Data Model Requirements And Quality
When to Use
- Requirements are unclear before dimensional modeling.
- Teams need stronger conceptual/logical alignment with business language.
- Models need quality review before physical implementation.
Workflow
- Ask strategic framing questions (scope, audience, decision use, time horizon, constraints).
- Produce conceptual model view (key concepts and relationships).
- Produce logical model view (keys, cardinality, attribute definitions).
- Confirm integration points with Kimball dimensional targets (facts, dimensions, conformance).
- Run Data Model Scorecard checks and resolve gaps.
- Produce review-ready findings with severity and remediation actions.
Data Model Scorecard Categories
Use these quality categories as review headings:
- Correctness
- Completeness
- Scheme
- Structure
- Abstraction
- Standards
- Readability
- Definitions
- Consistency
- Data
Complement To Kimball
- Use this skill before or alongside
dimensional-modeling. - Keep Kimball as default for warehouse/mart design decisions.
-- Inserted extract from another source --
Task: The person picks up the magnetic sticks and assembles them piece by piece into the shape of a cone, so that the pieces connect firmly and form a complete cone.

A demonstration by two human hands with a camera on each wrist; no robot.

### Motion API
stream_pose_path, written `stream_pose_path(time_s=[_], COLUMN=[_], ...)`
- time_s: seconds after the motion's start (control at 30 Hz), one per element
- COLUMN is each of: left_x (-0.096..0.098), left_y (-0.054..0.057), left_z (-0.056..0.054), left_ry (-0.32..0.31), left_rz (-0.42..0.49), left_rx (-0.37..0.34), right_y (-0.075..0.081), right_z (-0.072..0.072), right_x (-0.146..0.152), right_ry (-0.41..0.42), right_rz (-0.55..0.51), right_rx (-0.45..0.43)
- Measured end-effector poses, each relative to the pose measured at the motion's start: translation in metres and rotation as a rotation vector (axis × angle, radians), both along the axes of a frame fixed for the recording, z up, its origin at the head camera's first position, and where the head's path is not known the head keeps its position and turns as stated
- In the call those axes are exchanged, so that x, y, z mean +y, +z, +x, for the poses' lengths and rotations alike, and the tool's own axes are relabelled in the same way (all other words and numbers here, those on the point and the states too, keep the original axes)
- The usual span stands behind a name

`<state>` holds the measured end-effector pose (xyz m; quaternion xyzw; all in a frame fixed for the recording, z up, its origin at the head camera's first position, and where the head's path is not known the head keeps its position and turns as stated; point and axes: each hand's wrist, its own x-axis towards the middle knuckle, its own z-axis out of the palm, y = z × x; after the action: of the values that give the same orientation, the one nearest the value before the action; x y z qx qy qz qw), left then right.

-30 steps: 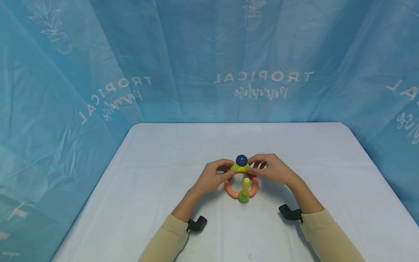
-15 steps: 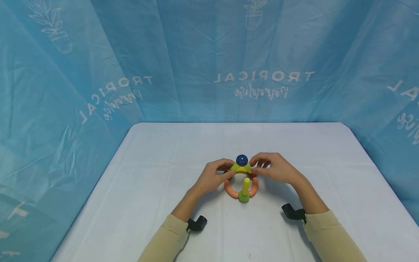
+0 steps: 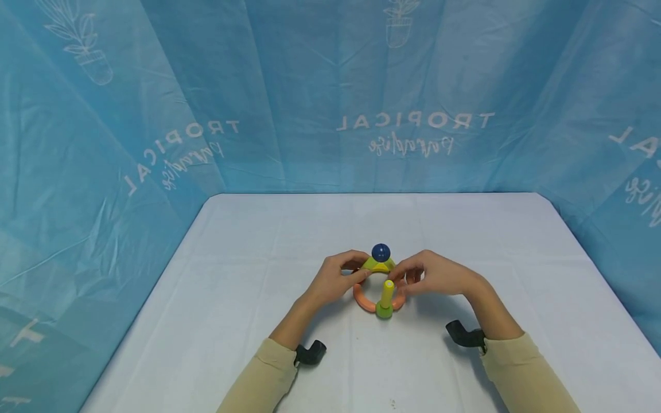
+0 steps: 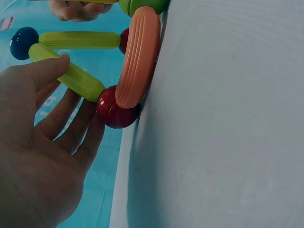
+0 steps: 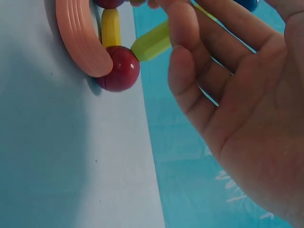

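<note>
A construction toy of balls and rods stands on the white table. My left hand (image 3: 335, 279) pinches one yellow-green rod (image 4: 80, 80), fingers beside a red ball (image 4: 118, 108). At the top sits a blue ball (image 3: 381, 252), joined to a second yellow-green rod (image 4: 78, 40). Orange curved pieces (image 3: 364, 301) run from the red balls to a green ball (image 3: 384, 310) at the near side, which bears an upright yellow stick (image 3: 387, 293). My right hand (image 3: 439, 275) hovers at the toy's right side, loosely bent fingers near that stick; no grip shows. Another red ball (image 5: 119, 69) lies below it.
The white-covered table (image 3: 258, 241) extends around the toy. Blue printed curtains (image 3: 289, 86) hang behind and at both sides. Black wrist-camera mounts (image 3: 311, 353) stick out from the sleeves (image 3: 263, 376).
My right hand has let go of the toy's right yellow-green rod and moved down and nearer, toward the upright yellow stick. The left hand has kept its place.
</note>
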<state>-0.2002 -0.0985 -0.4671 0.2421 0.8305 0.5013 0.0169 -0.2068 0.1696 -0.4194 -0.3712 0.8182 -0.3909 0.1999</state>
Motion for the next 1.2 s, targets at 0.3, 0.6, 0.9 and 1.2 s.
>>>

- Use this skill to improve requirement quality, naming, and model readability.
- Use
data-profilingfirst to ground conceptual/logical requirements in the real structure and quality of the source data.
Output Template
# Model Requirements and Quality Review
## Strategic framing
- Business objective:
- Scope boundaries:
- Time perspective:
- Primary consumers:
## Conceptual model summary
- Concepts:
- Relationships:
- Major definitions:
## Logical model summary
- Candidate entities:
- Candidate keys:
- Relationship cardinalities:
- Critical attributes/domains:
## Dimensional handoff notes
- Candidate facts:
- Candidate dimensions:
- Conformance considerations:
## Quality scorecard
- Correctness:
- Completeness:
- Scheme:
- Structure:
- Abstraction:
- Standards:
- Readability:
- Definitions:
- Consistency:
- Data:
- Open issues:
Quality Checklist
- Scope and abstraction choices are explicit.
- Definitions are testable and non-ambiguous.
- Keys and relationships are validated with business users.
- Dimensional handoff is clear enough for Kimball design.
- Scorecard findings include priorities and remediation owners.